They live life in an intently personal fashion, acting on the belief that each person is unique and that social norms are to be respected only if they do not hinder personal development or expression. They strive to adhere to their own high personal moral standards and are particularly sensitive to inconsistencies in their environment between what is being said and what is being done. Empty promises of adhering to something they value – such as environmental causes or human rights - set off an inner alarm and they may transform themselves into modern day Joan of Arcs.

They are quietly persistent in raising awareness of cherished causes and often fight for the underdog in quiet or not-so-quiet ways. In a team, they will raise issues of integrity, authenticity, and good or bad, and may to opt out if the team refuses to address the questions raised.

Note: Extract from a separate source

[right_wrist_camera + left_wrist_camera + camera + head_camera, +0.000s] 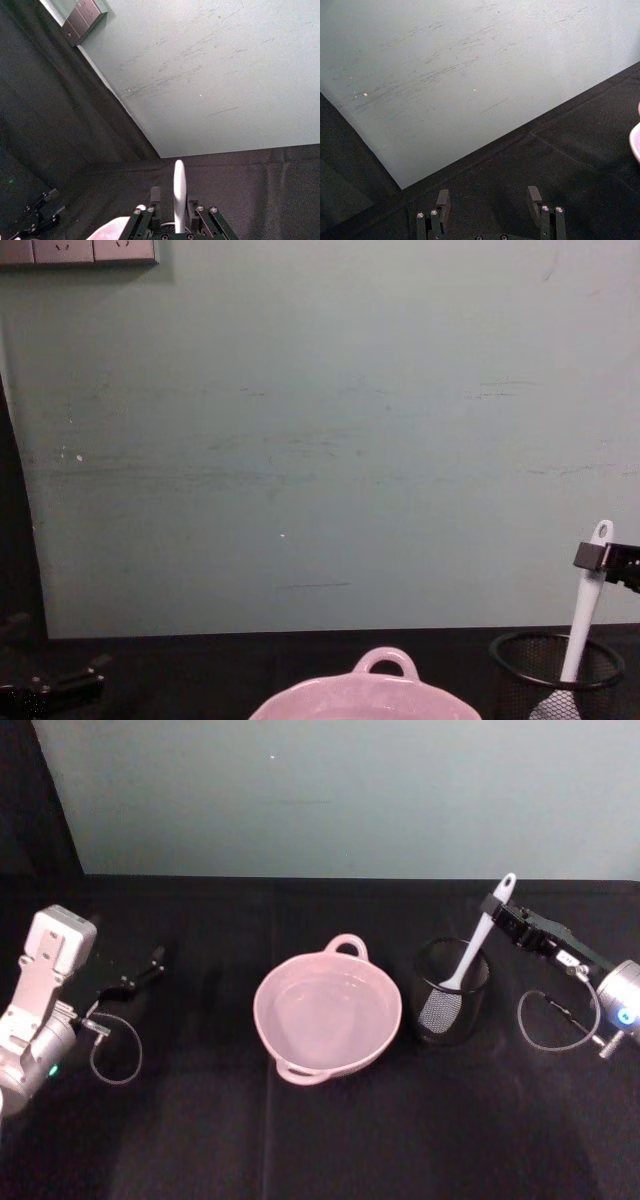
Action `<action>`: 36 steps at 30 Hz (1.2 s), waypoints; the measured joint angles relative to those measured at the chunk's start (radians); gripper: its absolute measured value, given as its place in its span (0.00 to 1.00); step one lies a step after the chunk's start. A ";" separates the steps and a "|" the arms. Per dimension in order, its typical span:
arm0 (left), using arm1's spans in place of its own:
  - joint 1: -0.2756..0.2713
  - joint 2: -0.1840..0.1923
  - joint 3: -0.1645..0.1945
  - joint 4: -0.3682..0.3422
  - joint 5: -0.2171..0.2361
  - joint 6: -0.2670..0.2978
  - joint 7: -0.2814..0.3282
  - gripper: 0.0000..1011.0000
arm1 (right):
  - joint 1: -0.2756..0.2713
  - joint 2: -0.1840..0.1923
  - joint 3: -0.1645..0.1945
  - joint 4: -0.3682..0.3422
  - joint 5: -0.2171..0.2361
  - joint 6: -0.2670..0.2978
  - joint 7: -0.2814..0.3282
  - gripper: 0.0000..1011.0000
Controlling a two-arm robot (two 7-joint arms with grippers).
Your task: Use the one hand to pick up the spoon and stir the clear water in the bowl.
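The long slim white plastic spoon (478,942) stands slanted in a black wire-mesh cup (452,992), head down inside the mesh and handle leaning up and out toward the robot's right. That lean puts the upper handle where the right arm's black boxy gripper (496,906) can reach it from the side, and the fingers are pinched on the handle just under its small oval hole; from the wrist camera the white handle (179,192) rises between the two closed fingers. Just to the cup's left sits the wide, glossy pale pink bowl (385,1032) with clear water, near enough, I'd say, for a short lift and carry across. The left gripper (489,200) hangs parked over the black cloth well off to the left, fingers spread with nothing between them.
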State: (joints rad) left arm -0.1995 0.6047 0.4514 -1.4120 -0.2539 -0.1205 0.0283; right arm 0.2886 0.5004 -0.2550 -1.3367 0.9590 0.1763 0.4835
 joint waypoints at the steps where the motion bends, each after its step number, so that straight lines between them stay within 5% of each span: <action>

*They are usually tolerant and open-minded, insightful, flexible and understanding. They live for the understanding of others *and feel deeply grateful when someone takes the time to get to know them personally*. They have good listening skills, are *genuinely concerned,* insightful, and usually avid readers. At their best, they inspire others to be themselves.*​
I no longer know, though. It seems I may be confusing Fe for Fi or Fi for Ti. I think I may have just assumed the way I see things as idealistic. But if you were to question my ideals, I don’t think I’d actually have any idea as to what they are or why I feel so strongly about them.


----------



## LiquidLight (Oct 14, 2011)

drowninthefear said:


> I assumed INTJ was the epitome of admirable objectivity. And well, yeah, INFP as you described it, ridiculously authenticity. But for me INTP was/is a combination of objectivity and subjectivity.
> 
> 
> 
> ...


Whose description is this?


----------



## drowninthefear (Apr 26, 2011)

@LiquidLight INFP ISFP Personality Types

_Edit:_ Also, I just came across THIS description of an INTP and could definitely relate to it more than the description of Fi. And there's some _*very*_ similar statements in here to the one of Fi.

As an INTP, your primary mode of living is focused internally, where you deal with things rationally and logically. Your secondary mode is external, where you take things in primarily via your intuition.

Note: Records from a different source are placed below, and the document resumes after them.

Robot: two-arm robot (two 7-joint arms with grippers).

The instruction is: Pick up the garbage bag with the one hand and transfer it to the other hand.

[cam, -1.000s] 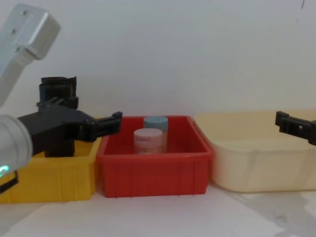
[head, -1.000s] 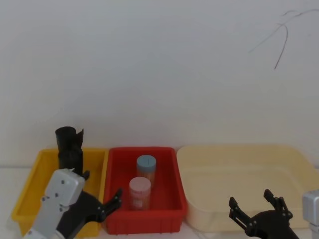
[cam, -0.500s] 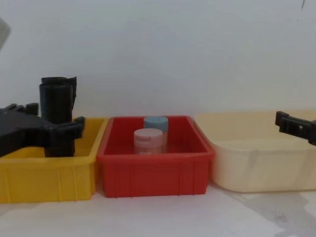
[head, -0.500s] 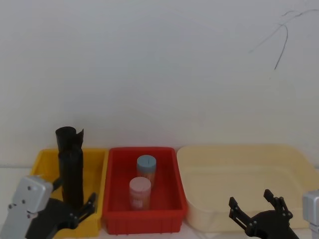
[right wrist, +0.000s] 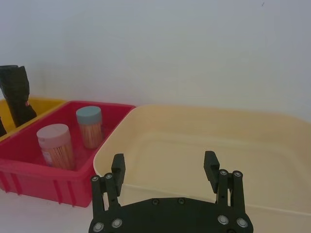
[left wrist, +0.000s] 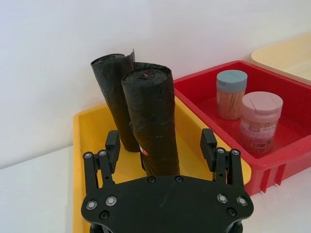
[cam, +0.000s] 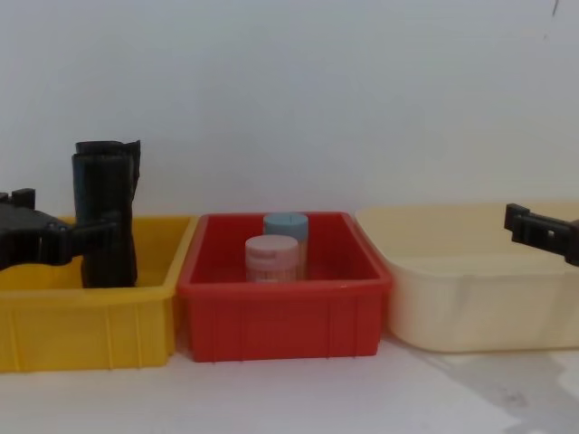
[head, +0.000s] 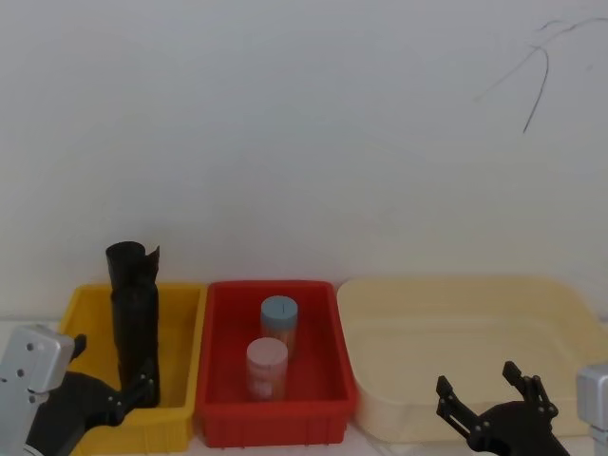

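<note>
Left gripper [left wrist: 161,141] has swung back to just in front of yellow bin [left wrist: 92,131], jaws spread, empty. Garbage bag [left wrist: 151,111] upright inside bin, lined up between them: grasp likely next. Right gripper [right wrist: 164,162] idle, spread, far right of bin.

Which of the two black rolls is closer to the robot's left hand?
The straight, flat-topped garbage bag, standing in the yellow bin right before the open left gripper. The roll with the ragged flap stands behind it.
</note>
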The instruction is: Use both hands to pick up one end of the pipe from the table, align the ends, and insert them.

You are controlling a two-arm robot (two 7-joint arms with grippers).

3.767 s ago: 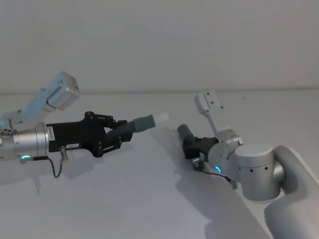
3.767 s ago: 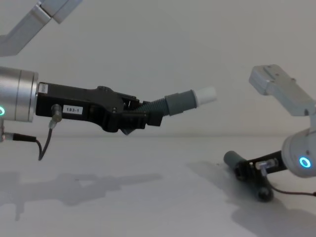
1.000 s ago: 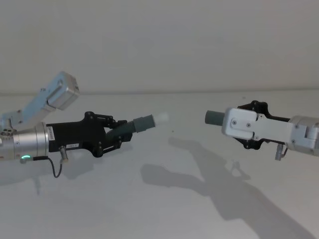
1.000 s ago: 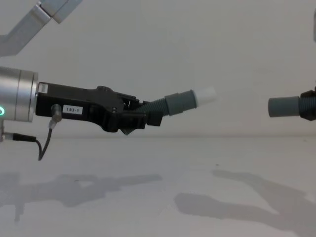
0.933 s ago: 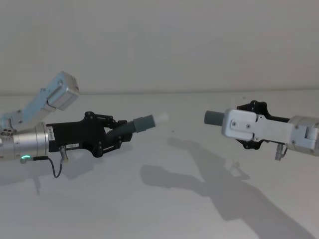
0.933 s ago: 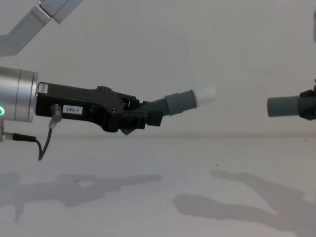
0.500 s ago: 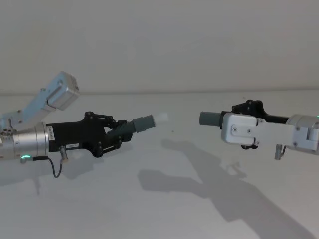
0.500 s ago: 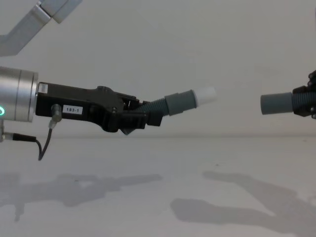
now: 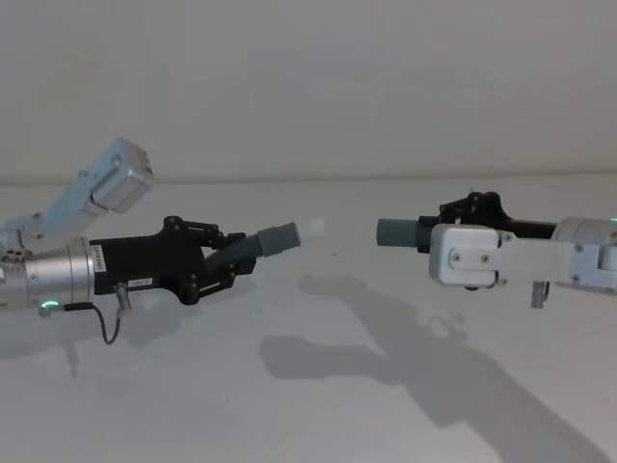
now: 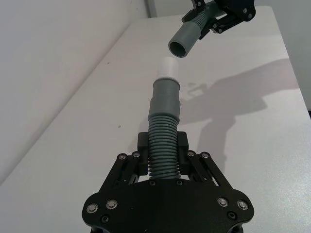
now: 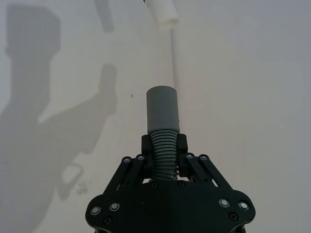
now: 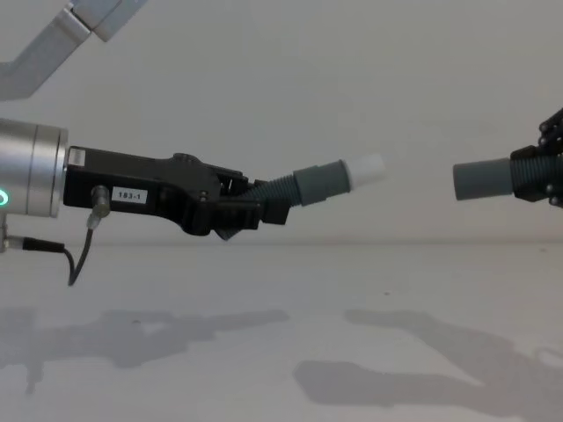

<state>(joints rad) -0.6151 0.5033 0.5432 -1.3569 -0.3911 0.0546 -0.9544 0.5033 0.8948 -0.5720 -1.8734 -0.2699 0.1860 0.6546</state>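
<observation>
Left gripper (image 9: 231, 262) is raised above the white table (image 9: 308, 405), jaws clamped on the ribbed body of the white-tipped hose piece (image 9: 275, 238). That piece angles upward out of the jaws toward the right, white tip (image 12: 368, 169) leading, clear of the table. A small white label on the side of the gripper body reads "183-1" (image 12: 128, 196) in the chest view. A green light (image 9: 45, 308) shows on the silver wrist.

Right gripper (image 9: 445, 224) is raised at about the same height, jaws clamped on the ribs of the second grey hose piece (image 12: 493, 178). Its smooth grey cuff (image 9: 395, 231) points left, toward the white tip.

The two ends face each other, apart, not touching; open air between them. In the left wrist view the cuff's open mouth (image 10: 178, 49) sits just beyond the white tip and slightly off its axis. In the right wrist view the white tip (image 11: 162, 13) lies ahead of the cuff, also offset.

Shadows of both arms fall on the table below.
</observation>
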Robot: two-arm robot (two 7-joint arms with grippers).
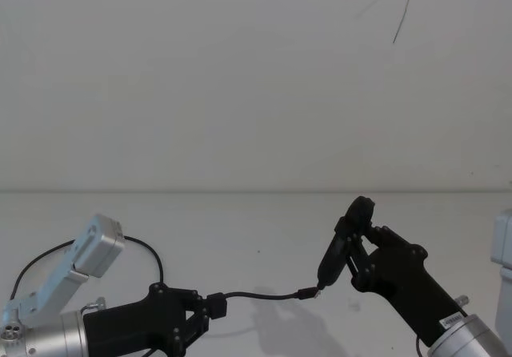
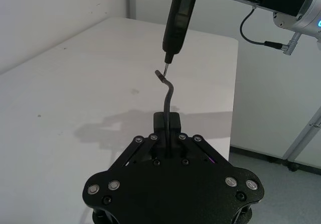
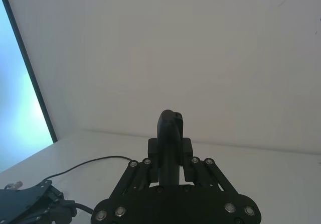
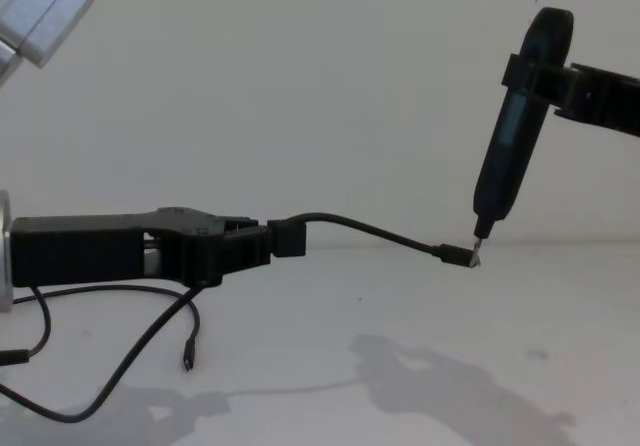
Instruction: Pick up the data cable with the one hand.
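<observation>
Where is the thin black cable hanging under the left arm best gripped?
Probably just above its dangling plug: that stretch of the cable hangs nearly vertical and seems to be off the table. Come in from the side, fingers level, closing across it.

landmark = pen-shaped tool (image 4: 512,126): held up at right above the table (image 4: 400,366) by the right gripper (image 1: 364,249). data cable (image 4: 370,231) tip just left of the tool's tip, nearly touching. left gripper (image 4: 245,246) farther left, clamped on the cable's other end, cable slack trailing under it.
</observation>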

*They live primarily inside their own minds*, having the ability to analyze difficult problems, identify patterns, and come up with logical explanations. They seek clarity in everything, and are therefore driven to build knowledge. 

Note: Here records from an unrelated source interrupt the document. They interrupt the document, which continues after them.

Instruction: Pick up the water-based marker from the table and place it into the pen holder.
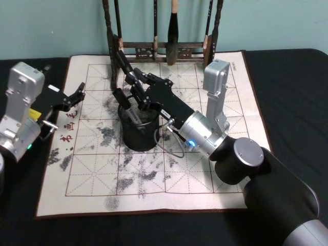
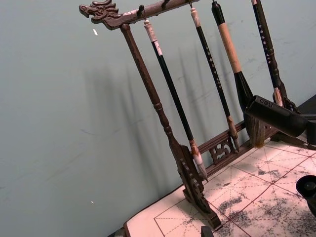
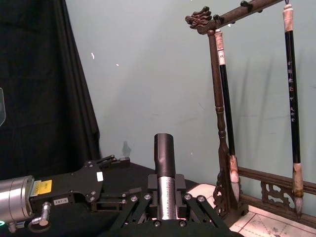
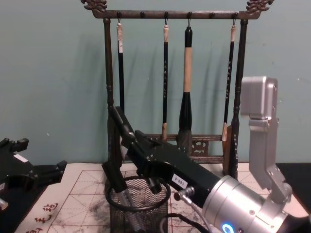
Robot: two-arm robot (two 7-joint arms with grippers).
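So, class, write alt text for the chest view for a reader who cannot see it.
The right end effector holds the marker tilted, its lower end inside the pen holder. Behind stands a brush rack hung with brushes; the left end effector rests at the left edge.

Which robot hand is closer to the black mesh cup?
The right one. The right gripper is directly over the mesh cup, holding a marker above its opening. The left gripper sits off to the cup's left, above the mat's edge.
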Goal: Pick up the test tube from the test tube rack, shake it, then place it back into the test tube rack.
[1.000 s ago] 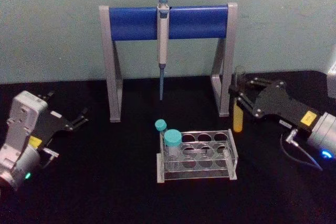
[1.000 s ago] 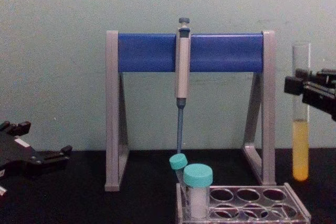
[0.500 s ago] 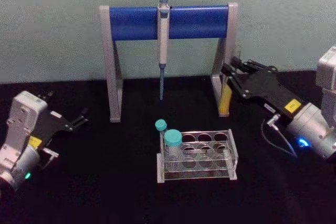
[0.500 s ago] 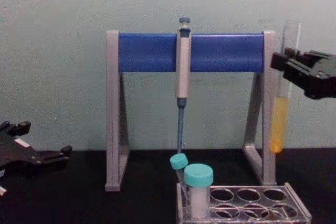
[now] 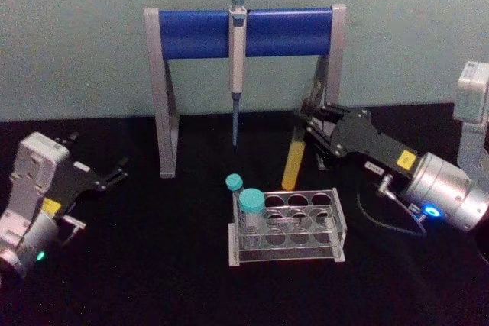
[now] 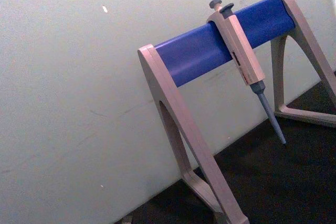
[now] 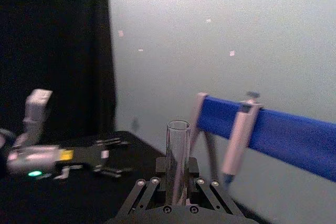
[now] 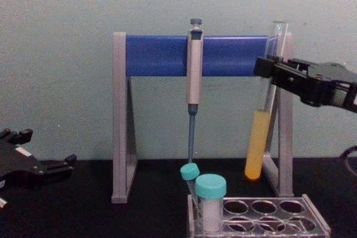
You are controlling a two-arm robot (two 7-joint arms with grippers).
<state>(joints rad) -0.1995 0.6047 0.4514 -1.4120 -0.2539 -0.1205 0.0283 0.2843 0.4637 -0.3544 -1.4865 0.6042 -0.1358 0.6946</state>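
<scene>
Pinched in the right gripper, the test tube has swung leftward and tilts aloft behind the back edge of the test tube rack; the left gripper lies spread by the left edge of the table.

Place: laboratory bench.
Evidence: pipette hanging on a pipette stand; clear test tube rack holding teal-capped tubes.
Surroundings: black worktop, plain pale wall.

Soft, even light brightens the pale wall, while the black worktop looks very dark (it swallows shadows).
</scene>
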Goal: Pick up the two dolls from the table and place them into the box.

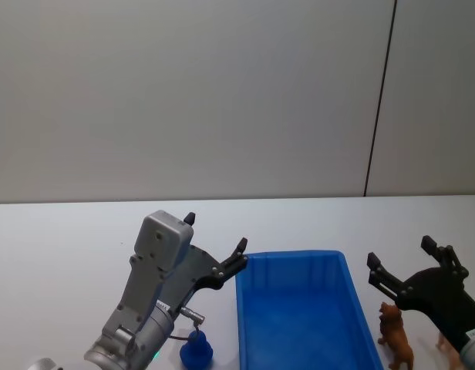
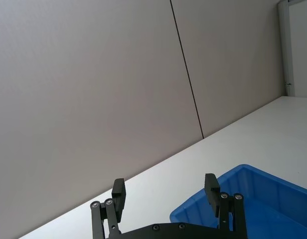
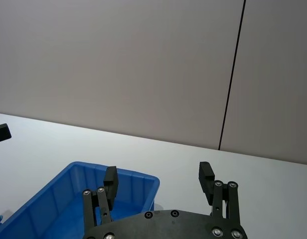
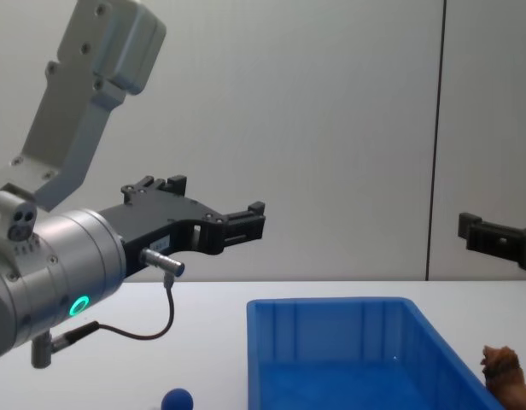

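Observation:
The blue box stands on the white table between my two arms. A small rounded blue doll sits on the table just left of the box, below my left arm. The brown furry doll stands upright just right of the box, under my right arm. My left gripper hangs open in the air above the box's near-left corner and holds nothing. My right gripper is open too, raised above the brown doll. In the chest view the blue doll and brown doll flank the box.
A plain grey wall with a dark vertical seam rises behind the table. Open white tabletop stretches behind the box and far to the left. A cable loops under my left wrist.

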Controlling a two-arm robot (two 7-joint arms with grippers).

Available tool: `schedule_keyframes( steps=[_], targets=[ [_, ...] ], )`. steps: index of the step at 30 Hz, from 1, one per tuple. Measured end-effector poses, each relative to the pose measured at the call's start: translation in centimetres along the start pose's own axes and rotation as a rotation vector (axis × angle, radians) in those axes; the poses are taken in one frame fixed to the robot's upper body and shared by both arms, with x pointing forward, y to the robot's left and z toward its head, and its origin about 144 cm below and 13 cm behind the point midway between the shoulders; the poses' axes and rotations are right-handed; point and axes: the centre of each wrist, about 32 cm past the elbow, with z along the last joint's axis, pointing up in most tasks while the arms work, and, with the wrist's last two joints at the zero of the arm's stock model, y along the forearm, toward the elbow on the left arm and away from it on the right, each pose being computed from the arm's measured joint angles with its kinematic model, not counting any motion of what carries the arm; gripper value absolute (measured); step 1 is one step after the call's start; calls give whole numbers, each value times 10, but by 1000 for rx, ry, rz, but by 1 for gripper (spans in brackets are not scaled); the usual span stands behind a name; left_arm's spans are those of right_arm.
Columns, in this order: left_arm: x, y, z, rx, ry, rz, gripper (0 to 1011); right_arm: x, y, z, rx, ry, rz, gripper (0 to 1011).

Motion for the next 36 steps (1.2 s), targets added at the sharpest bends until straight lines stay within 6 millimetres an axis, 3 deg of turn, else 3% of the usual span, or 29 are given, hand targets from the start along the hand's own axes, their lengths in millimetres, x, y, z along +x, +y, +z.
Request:
schedule_keyframes(
  steps=[26, 36],
  targets=[
    [0, 0, 0, 0, 0, 0, 1001, -10, -6, 4, -102, -31, -122, 1001],
    [0, 0, 0, 0, 0, 0, 1001, -4, -14, 1, -190, -56, -199, 1001]
  ],
)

They typically are so strongly driven to turn problems into logical explanations, that they live much of their lives within their own heads, and may not place as much importance or value on the external world. 

INTPs value knowledge above all else.

They approach problems and theories with enthusiasm and skepticism, ignoring existing rules and opinions and defining their own approach to the resolution.

They love new ideas, and become very excited over abstractions and theories. They love to discuss these concepts with others. They may seem "dreamy" and distant to others, because they spend a lot of time inside their minds musing over theories. They hate to work on routine things - they would much prefer to build complex theoretical solutions, and leave the implementation of the system to others. They are intensely interested in theory, and will put forth tremendous amounts of time and energy into finding a solution to a problem with has piqued their interest.

INTPs do not like to lead or control people. *They're very tolerant and flexible in most situations, unless one of their firmly held beliefs has been violated or challenged, in which case they may take a very rigid stance.* The INTP is likely to be very shy when it comes to meeting new people. On the other hand, the INTP is very self-confident and gregarious around people they know well, or when discussing theories which they fully understand.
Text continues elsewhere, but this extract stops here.